10.1.16.5 Pada setiap saat harus ada orang yang menunggu di pintu
masuk ruang tertutup. Ia harus memiliki kemampuan untuk
berkomunikasi dengan pekerja yang ada di dalam ruang
tertutup. Metode memanggil petugas penyelamat dan
membunyikan alarm dalam keadaan darurat harus tersedia.
(Para) petugas yang berjaga dilarang meninggalkan tempat
mereka kecuali jika mereka telah ijinkan oleh (para) petugas
yang memenuhi syarat.
10.1.16.5 Semua penerangan dan alat listrik yang digunakan di ruang
tertutup harus disetujui untuk kondisi yang ada. Semua kontak
harus dilengkapi dengan pemutus arus kegagalan hubungan
tanah (ground) yang disetujui.
10.1.16.6 Memasuki tanpa alat pernafasan dan/atau pelindung kulit dapat
dilanjutkan, asalkan atmosfer diuji untuk mengetahui pencemar
dan dipantau pada semua pekerjaan, untuk memastikan agar
konsentrasi tetap di bawah batas eksposure kerja.

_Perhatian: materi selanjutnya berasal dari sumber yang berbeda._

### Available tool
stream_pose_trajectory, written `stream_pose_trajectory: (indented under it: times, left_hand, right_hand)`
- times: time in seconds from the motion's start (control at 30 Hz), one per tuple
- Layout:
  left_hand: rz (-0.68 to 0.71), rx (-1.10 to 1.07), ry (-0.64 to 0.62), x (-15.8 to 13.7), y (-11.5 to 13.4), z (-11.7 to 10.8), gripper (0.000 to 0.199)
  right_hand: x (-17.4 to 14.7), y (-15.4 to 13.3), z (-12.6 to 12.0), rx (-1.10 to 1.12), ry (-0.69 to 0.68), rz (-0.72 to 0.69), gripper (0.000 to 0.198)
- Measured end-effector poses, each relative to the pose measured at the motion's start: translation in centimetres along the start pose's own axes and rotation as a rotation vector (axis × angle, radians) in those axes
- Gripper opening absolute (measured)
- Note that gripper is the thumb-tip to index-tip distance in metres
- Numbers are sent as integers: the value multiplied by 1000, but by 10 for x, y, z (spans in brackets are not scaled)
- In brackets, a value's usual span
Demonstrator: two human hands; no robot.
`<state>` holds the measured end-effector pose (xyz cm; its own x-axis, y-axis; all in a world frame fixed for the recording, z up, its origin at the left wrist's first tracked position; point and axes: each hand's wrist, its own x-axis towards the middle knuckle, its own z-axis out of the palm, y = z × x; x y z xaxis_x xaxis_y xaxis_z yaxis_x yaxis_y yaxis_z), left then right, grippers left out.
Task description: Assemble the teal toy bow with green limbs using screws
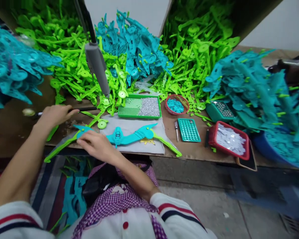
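Note:
A teal and green plastic toy bow (129,135) lies across a grey cloth (137,127) at the table's front edge. My right hand (97,144) rests on the bow's left part, fingers pressing it down. My left hand (55,114) is further left and grips a thin dark rod-like tool (83,109) that points right. A grey powered screwdriver (97,64) hangs above the table, its tip near a green disc (122,94).
Behind the cloth a green tray (139,107) holds small screws. A red basket (176,104) of teal bits, a teal grid tray (188,129), a screwdriver (176,129) and a red bin (229,139) of white pieces stand to the right. Heaps of green and teal parts surround.

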<state>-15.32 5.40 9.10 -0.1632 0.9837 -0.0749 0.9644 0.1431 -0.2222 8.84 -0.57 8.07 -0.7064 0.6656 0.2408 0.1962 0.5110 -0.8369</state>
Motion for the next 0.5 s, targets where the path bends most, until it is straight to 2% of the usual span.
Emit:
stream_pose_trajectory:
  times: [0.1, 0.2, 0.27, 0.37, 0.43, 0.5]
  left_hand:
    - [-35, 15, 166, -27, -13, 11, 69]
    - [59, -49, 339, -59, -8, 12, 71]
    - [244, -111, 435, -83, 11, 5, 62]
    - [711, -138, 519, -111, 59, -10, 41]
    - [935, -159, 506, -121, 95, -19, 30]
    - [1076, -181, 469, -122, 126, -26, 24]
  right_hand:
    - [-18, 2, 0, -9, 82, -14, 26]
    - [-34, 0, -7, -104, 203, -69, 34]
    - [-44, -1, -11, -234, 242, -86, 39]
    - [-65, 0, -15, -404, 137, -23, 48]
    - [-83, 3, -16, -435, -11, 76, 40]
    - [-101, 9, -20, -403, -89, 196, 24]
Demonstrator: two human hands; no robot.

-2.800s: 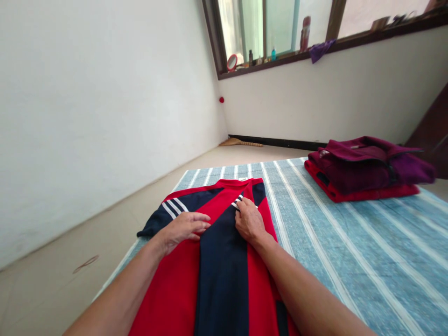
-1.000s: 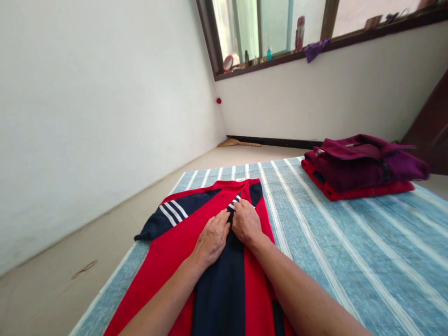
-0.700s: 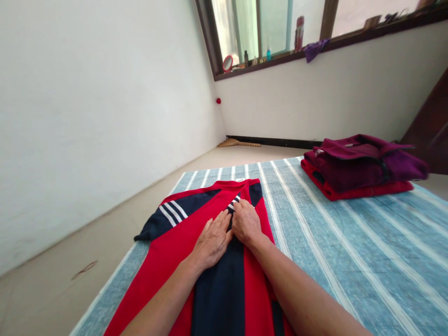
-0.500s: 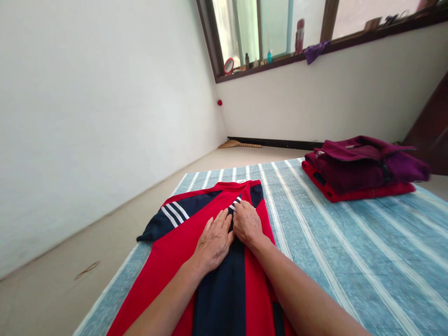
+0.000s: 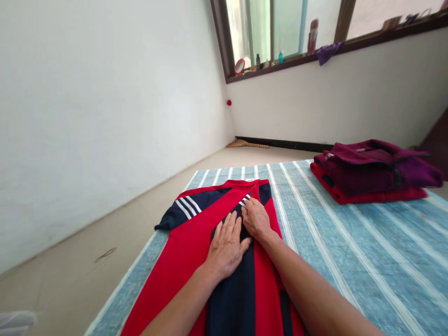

10.1.17 Prosedur Penyelamatan & Keadaan Darurat:
10.1.17.1 Rencana penyelamatan tertulis harus dibuat dan diikuti. Semua
aspek rencana ini harus ditinjau ulang dan ditentukan agar
dapat dilaksanakan pada kondisi buruk yang mungkin.
Rencana harus mencakup paling tidak:
- Penilaian bahaya
- Siapa yang akan melaksanakan penyelamatan
- Apa bentuk alarm
- Tindakan pencegahan yang harus diambil pada waktu di
dalam ruang tertutup
- Alat pelindung pribadi yang diperlukan
- Bagaimana tempat masuk dan tempat keluar dipantau
- Alat penyelamatan yang diperlukan
- Alat atau perlengkapan khusus lain yang diperlukan
10.1.17.2 Penting untuk memiliki petugas dan peralatan penyelamat pada
atau di dekat lokasi kerja.

10.1.18 Penyelesaian Pekerjaan:


Pada akhir pekerjaan, pemeriksaan menyeluruh harus dilakukan untuk
memastikan agar:
- Tidak ada alat atau peralatan yang tertinggal
- Semua petugas diterangkan
- Semua ijin kerja telah dikembalikan
- Semua penutup telah dilepas dan katup dikembalikan ke posisi benar
mereka.
- Semua catatan dan ijin telah diarsipkan sebagaimana diperlukan.